NHTSA is authorized by congress (Volume 489, United States Code Chapter 301 Motor Vehicle Safety, Section 30166, 30168 and Volume 23 , Section 403) to collect information on motor vehicle crashes to aid in the development, implementation and evaluation of motor vehicle and highway safety countermeasures. The law requires the Agency to protect the privacy of individuals involved in crashes investigated. Agency procedure for release, accuracy and security of research data collected under the NASS program prohibit the dissemination of any information collected, assembled, derived or computed until all conditions of data gathering and reporting, case completeness, quality control and privacy have been completed. The cases available through the NASS web query system have met these conditions.

SAS Files

To download and extract SAS files, run

bash ExtractNASSFiles.sh

XML Files

To work with XML data provided by NASS, xmlparser provides some useful scripts to pull XML files and parse them

import pynass.xmlparser as xp

xmlobject = xp._Example() ## requests an XML file

case = xp.CaseViewer(xmlobject) 
cars = case.get_vehicles() ## get summary vehicle info

d = xp.xml2dict(cars) ## convert XML to Python dictionary
print(d)

{'NumberVehicles': '2',
'VehicleSum1': {'Year': '1998',
'Make': 'DODGE',
'Model': 'STRATUS',
'DamagePlane': 'Front',
'Severity': 'Moderate',
'ComponentFailure': 'none'},
'VehicleSum2': {'Year': '1997',
'Make': 'CHRYSLER',
'Model': 'LHS',
'DamagePlane': 'Left',
'Severity': 'Moderate',
'ComponentFailure': 'none'}}

Images

On a system terminal, you can run

python get_nass_images.py -h

Or, in a Python script

import pynass.imagerequests as ir

CaseIDList = ['208017535', '141017241', '208017555', '208018415'] # NASS case ID list

# construct requesting object
requester = ir.CrashViewerImageRequest(CaseID = CaseIDList, directory='./Pictures', XMLData=None)
# obtain all case URL sites
requester.CrashViewerURL()
# download images
requester.request_images()

Case Search

API

To find case numbers, SearchNASS class allows you to specify search parameters available in Case Viewer.

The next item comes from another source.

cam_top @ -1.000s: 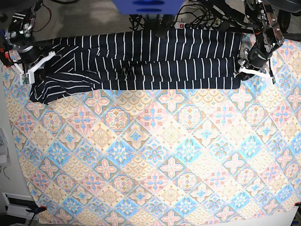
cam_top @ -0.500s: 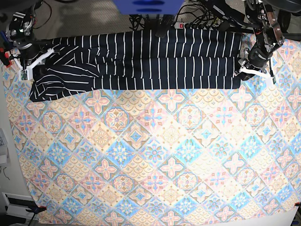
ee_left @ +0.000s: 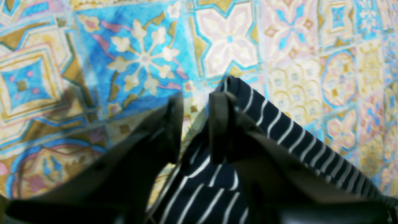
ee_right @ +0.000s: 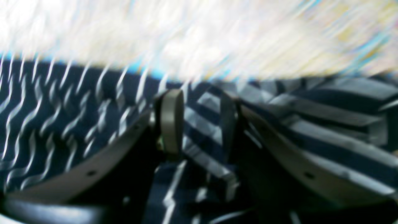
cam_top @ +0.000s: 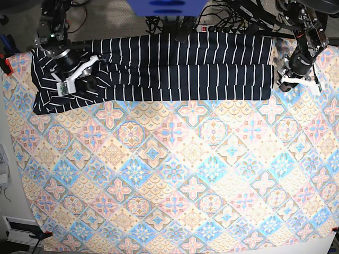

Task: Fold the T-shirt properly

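Note:
The T-shirt, dark navy with thin white stripes, lies as a long folded band along the table's far edge. Its right-hand corner rests against the outside of one finger of my left gripper. That gripper is open, with tablecloth showing in the gap. In the base view the left gripper sits just off the shirt's right end. My right gripper is open above striped fabric; its view is blurred. In the base view the right gripper hovers over the shirt's left part.
A pastel diamond-patterned tablecloth covers the whole table. Cables and a blue machine part sit behind the far edge. The shirt's left end reaches almost to the cloth's left border.
The right gripper opened, letting go of the shirt's left end, and moved right over the shirt. That end now lies flatter. The left gripper opened and shifted slightly right.

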You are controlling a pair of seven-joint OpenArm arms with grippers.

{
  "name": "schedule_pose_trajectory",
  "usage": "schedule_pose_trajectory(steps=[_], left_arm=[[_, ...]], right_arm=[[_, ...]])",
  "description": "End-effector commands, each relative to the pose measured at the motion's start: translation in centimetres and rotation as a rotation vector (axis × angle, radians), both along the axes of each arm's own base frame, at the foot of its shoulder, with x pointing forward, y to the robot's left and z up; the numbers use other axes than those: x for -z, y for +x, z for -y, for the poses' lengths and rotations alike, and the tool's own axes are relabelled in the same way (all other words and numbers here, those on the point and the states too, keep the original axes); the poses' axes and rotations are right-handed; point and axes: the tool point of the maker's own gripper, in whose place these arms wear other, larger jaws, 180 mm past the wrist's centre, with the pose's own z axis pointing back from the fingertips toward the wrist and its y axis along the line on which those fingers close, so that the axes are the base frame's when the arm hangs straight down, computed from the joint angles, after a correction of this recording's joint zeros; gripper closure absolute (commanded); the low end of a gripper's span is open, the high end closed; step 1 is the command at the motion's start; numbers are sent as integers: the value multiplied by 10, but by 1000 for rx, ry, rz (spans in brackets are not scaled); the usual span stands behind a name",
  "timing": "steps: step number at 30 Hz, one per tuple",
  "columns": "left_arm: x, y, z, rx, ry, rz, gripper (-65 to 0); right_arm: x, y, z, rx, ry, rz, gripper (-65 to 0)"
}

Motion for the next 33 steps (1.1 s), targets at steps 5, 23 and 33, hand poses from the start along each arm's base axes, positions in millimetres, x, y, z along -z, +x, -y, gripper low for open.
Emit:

import pynass.casesearch as cs

casefinder = cs.SearchNASS('../../chromedriver')
results = casefinder.Search(PlaneOfImpact='Front', Year='2015', Month='Jun')
print(results)

ChromeDriver

The pynass.casesearch module utilizes chromedriver. Other drivers are available to use, however, those were not implemented in this project. A custom script will be needed to utilze another driver. You can find the ChromeDriver provided by the Chromium Project.